Vivendi will bis zum Jahresende 60% der UMG-Aktien in Form einer Sonderdividende an seine Aktionäre auszuschütten. Ziel ist es, den Aktionären so viel Wert wie möglich zu verschaffen und gleichzeitig die eigene Kapitalertragsteuer auf ein Minimum senken.
Das Unternehmen strebt eine Bewertung von mindestens 30 Milliarden Euro (36 Milliarden Dollar) an, was in etwa dem Preis entspricht, den Vivendi für die beiden 10-prozentigen Beteiligungen an seiner Tochter Universal Music Group an ein Konsortium um die chinesische Tencent Holdings (F:NNND) erhalten hat. Inzwischen kommt Tencent auf eine Beteiligung von 20%.
Interessanterweise bezog sich das Unternehmen in der Erklärung vom Sonnabend auf "Interessen anderer Investoren zu potenziell höheren Preisen". Dies scheint nicht unmöglich zu sein, da der Rivale Warner Music mit etwas mehr als der Hälfte des Umsatzes von UMG auf einen Wert von 15,9 Milliarden US-Dollar kommt.
Der Erlös aus dem Verkauf an Tencent sowie der höhere Wert seiner verbleibenden Beteiligung an UMG werden es Vivendi ermöglichen, Aktienrückkäufe zu tätigen, die es seit langem versprochen hat. Es geht auch wieder um Akquisitionen, obwohl in der Pressemitteilung vom Sonnabend keine Details angegeben wurden.
Was nach der Abspaltung von Vivendi übrig bleibt, dürfte für nicht-französische Investoren von geringem Interesse sein: Die UMG zugeschriebene 30-Milliarden-Euro-Bewertung entsprach zum Handelsschluss am Freitag fast 90% des Wertes des Konglomerats, obwohl sie nur 45% des Umsatzes ausmacht. Trotz Anzeichen von Fortschritten bei der TV-Tochter Canal+ haben weder sie noch das Kommunikationsunternehmen Havas eine ähnliche Ertragskraft.

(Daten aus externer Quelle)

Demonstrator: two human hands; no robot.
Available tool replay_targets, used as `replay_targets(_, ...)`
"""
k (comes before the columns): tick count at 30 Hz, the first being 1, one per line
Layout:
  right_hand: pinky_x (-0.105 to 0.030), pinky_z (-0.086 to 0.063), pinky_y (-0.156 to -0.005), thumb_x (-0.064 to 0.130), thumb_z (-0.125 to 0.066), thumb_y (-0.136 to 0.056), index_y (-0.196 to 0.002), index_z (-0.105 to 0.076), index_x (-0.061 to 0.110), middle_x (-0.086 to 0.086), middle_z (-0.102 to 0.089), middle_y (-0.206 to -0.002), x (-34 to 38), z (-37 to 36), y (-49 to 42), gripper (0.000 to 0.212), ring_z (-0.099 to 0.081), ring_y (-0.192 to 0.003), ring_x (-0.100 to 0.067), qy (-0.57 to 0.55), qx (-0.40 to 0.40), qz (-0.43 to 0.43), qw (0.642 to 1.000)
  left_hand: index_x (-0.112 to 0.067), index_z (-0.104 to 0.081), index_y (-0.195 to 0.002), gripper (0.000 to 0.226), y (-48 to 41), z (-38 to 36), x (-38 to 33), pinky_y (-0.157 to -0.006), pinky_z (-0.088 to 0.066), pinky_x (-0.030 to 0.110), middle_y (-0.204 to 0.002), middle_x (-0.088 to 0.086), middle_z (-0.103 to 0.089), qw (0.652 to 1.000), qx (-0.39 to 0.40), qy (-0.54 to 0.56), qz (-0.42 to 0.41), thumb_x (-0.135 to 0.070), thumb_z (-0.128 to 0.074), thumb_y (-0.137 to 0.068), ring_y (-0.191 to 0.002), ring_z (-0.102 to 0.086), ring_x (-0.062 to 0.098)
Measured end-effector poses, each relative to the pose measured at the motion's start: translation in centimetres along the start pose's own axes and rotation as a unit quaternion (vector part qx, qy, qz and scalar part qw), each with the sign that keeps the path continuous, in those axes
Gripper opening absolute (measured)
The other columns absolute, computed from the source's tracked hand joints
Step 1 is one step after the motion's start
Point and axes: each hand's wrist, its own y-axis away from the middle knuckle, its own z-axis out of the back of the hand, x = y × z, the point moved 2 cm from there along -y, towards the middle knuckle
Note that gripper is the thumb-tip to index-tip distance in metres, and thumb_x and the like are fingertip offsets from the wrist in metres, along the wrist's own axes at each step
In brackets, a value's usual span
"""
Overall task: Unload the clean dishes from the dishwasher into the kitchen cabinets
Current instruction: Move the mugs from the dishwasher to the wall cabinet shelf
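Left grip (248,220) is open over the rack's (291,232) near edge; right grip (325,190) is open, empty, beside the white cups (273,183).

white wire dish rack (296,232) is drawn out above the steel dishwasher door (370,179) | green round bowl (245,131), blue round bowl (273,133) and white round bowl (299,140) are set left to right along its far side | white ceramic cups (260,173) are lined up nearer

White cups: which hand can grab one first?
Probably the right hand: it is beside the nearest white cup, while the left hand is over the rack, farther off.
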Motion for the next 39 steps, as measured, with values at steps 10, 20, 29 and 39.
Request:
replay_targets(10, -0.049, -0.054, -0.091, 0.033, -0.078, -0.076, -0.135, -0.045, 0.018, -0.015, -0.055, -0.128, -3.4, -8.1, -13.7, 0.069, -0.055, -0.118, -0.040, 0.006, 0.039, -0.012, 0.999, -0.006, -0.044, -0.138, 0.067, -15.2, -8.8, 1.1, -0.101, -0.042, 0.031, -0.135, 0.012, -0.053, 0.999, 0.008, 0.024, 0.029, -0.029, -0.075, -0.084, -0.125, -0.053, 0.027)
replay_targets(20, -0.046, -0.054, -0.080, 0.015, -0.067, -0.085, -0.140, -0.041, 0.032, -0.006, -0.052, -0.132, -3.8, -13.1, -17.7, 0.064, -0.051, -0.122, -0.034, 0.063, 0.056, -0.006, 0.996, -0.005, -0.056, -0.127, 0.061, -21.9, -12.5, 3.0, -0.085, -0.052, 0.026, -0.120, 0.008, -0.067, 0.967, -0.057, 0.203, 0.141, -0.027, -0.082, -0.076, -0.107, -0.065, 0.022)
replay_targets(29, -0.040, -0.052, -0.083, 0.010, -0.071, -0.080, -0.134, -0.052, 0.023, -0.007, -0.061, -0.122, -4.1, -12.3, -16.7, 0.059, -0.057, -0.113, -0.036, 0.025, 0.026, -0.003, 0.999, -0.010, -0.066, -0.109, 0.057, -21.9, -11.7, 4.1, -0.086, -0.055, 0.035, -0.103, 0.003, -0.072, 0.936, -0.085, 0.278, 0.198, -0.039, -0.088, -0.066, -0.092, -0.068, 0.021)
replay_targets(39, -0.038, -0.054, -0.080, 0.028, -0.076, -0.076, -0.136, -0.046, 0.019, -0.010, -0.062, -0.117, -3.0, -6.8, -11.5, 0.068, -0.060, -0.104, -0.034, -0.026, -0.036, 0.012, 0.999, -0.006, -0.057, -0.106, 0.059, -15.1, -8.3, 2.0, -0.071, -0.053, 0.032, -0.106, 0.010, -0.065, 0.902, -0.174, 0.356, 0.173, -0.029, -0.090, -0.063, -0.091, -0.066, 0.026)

Das neu börsennotierte Unternehmen soll an die Amsterdamer Börse kommen, die laut einem Artikel der Financial Times in der vergangenen Woche am meisten davon profitiert hat, dass europäische Investoren ihr Geld seit dem Ende der Brexit-Übergangszeit aus London abgezogen haben.